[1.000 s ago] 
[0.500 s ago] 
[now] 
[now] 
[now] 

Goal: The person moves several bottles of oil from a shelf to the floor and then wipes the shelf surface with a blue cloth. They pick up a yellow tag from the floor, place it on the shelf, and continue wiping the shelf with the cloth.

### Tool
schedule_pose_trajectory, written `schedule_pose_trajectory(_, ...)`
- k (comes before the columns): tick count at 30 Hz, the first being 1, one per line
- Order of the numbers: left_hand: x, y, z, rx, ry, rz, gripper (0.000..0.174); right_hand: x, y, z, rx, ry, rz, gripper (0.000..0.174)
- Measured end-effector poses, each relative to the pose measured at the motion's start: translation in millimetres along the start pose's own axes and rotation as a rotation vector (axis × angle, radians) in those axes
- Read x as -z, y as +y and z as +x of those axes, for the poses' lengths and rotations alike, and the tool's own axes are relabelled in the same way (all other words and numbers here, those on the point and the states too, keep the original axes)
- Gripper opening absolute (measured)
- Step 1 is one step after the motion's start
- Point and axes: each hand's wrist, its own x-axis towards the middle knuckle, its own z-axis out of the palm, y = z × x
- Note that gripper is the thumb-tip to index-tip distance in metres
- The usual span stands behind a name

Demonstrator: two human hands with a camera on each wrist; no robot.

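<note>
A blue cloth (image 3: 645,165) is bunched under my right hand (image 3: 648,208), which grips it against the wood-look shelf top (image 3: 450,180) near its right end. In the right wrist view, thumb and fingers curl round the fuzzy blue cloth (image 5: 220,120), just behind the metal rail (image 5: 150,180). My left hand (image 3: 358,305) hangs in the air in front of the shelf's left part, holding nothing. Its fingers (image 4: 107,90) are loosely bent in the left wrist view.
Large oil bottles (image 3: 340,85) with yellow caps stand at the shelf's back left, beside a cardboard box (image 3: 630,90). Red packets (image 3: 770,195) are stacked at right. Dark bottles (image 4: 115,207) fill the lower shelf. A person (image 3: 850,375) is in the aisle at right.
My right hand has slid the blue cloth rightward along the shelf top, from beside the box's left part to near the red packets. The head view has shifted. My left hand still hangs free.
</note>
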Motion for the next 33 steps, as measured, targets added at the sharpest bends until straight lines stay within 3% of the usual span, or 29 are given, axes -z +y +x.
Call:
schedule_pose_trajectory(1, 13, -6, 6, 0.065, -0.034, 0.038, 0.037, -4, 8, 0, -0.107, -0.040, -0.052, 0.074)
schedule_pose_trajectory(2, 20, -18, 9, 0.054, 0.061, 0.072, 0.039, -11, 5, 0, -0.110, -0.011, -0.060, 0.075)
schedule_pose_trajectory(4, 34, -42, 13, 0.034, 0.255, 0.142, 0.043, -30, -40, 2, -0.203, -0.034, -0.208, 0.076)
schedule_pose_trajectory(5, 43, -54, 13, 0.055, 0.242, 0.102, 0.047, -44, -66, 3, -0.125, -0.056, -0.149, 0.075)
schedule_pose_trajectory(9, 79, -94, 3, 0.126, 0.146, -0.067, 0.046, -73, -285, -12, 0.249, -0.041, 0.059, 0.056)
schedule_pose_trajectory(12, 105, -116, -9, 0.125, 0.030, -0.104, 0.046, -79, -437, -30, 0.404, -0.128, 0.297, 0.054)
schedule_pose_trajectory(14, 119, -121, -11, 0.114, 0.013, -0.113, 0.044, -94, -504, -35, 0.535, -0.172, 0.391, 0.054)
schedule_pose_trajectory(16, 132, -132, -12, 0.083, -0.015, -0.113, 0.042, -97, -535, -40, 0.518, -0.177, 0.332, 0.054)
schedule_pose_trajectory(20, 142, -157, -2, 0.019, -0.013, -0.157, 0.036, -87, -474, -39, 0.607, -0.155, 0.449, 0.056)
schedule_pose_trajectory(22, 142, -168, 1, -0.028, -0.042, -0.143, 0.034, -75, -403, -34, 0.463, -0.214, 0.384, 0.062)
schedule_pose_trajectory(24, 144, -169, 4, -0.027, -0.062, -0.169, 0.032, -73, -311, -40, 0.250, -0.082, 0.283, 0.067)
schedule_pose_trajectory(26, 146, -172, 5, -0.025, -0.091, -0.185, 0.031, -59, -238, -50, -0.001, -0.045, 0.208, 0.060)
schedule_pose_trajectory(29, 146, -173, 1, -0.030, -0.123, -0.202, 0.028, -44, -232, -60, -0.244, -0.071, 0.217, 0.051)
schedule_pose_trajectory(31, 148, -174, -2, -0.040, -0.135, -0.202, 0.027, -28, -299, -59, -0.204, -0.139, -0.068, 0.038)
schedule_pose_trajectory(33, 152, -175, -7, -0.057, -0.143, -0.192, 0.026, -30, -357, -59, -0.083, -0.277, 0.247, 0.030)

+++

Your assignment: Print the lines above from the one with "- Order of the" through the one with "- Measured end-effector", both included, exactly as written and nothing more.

Result of the task:
- Order of the numbers: left_hand: x, y, z, rx, ry, rz, gripper (0.000..0.174); right_hand: x, y, z, rx, ry, rz, gripper (0.000..0.174)
- Measured end-effector poses, each relative to the pose measured at the motion's start: translation in millimetres along the start pose's own axes and rotation as a rotation vector (axis × angle, radians) in those axes

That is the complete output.